A glider with mass m=0.200kg sits on a frictionless horizontal air track, connected to a spring with force constant k=5.00N/m. The glider is released from rest with the spring stretched 0.100 m.
-What is the displacement x of the glider from its equilibrium position when its speed is 0.20 m/s?
1/2 k x^2 = 1/2 m v^2
so x = sqrt(m v^2/k) = sqrt(.2*.2^2/5)
To find the displacement x of the glider from its equilibrium position when its speed is 0.20 m/s, we can use the concept of energy conservation.
The glider's initial potential energy when the spring is stretched is given by U_initial = (1/2)kx^2, where x is the initial displacement. The glider's initial kinetic energy is zero.
When the glider is released, the potential energy is converted into kinetic energy, given by K = (1/2)mv^2, where m is the mass of the glider and v is its speed. Since the glider is released from rest, its initial kinetic energy is zero.
According to energy conservation, the initial potential energy is equal to the final kinetic energy.
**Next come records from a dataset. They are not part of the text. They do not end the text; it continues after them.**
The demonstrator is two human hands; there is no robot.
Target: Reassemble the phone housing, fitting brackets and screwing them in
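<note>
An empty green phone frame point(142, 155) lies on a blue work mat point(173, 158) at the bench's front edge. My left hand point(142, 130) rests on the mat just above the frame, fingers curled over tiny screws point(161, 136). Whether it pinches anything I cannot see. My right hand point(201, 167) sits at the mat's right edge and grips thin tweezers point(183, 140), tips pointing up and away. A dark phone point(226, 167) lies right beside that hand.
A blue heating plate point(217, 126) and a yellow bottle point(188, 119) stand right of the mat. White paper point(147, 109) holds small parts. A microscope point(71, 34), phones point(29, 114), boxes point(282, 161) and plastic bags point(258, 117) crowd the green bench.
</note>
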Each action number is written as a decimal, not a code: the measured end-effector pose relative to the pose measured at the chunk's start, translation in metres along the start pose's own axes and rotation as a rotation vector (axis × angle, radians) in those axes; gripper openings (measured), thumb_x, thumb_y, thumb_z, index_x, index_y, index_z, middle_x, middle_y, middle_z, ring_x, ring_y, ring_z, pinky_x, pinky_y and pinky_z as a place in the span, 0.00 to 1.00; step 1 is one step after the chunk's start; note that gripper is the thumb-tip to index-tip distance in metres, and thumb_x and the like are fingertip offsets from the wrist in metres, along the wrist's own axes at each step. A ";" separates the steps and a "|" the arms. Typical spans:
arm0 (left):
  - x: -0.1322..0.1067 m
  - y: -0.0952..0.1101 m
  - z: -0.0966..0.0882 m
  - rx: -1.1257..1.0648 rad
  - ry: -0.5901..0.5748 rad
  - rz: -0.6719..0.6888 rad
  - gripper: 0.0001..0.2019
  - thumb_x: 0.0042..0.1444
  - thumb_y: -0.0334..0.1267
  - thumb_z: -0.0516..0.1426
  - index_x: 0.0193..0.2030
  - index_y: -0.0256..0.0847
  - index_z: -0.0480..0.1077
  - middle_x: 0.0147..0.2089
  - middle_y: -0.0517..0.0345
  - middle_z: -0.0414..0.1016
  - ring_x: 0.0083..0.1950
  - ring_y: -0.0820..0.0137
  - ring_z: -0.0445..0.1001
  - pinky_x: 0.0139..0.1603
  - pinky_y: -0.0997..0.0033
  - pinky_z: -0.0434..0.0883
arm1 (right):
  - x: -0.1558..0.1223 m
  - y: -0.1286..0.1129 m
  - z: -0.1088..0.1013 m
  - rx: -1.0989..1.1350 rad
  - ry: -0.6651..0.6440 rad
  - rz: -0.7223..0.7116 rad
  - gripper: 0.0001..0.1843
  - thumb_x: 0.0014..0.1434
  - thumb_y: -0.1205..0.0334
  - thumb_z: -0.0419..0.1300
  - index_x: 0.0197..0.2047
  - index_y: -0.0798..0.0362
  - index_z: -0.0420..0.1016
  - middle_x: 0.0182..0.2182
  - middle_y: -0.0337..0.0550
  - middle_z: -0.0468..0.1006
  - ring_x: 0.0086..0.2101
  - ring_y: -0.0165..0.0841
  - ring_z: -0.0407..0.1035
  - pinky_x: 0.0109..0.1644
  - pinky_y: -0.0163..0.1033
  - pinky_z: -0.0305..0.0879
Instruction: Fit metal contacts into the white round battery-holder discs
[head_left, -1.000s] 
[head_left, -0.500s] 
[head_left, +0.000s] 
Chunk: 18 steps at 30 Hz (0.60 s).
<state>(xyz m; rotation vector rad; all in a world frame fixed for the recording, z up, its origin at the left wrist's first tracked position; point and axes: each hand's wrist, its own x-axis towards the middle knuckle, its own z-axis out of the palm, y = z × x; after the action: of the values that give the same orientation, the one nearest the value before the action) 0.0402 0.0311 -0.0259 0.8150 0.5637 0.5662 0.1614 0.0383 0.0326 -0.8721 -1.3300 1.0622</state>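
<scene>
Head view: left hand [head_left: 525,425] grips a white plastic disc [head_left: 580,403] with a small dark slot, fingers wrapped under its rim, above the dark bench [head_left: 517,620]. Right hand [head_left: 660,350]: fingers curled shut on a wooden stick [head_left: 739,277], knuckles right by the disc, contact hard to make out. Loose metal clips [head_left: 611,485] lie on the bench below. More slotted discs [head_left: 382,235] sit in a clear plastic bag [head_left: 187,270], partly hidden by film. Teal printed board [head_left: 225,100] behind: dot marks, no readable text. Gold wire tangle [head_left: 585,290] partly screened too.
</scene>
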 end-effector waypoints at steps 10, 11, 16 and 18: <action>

Therefore, we can equate the two equations:
(1/2)kx^2 = (1/2)mv^2
To solve for x, let's rearrange the equation:
x^2 = (mv^2) / k
x = sqrt((mv^2) / k)
Plugging in the given values:
m = 0.200 kg
v = 0.20 m/s
k = 5.00 N/m
x = sqrt((0.200 kg * (0.20 m/s)^2) / 5.00 N/m)
x = sqrt((0.200 kg * 0.04 m^2) / 5.00 N/m)
x = sqrt(0.008 kg⋅m^2 / 5.00 N)
Calculating the value:
x ≈ 0.089 m
Therefore, the displacement x of the glider from its equilibrium position when its speed is 0.20 m/s is approximately 0.089 m.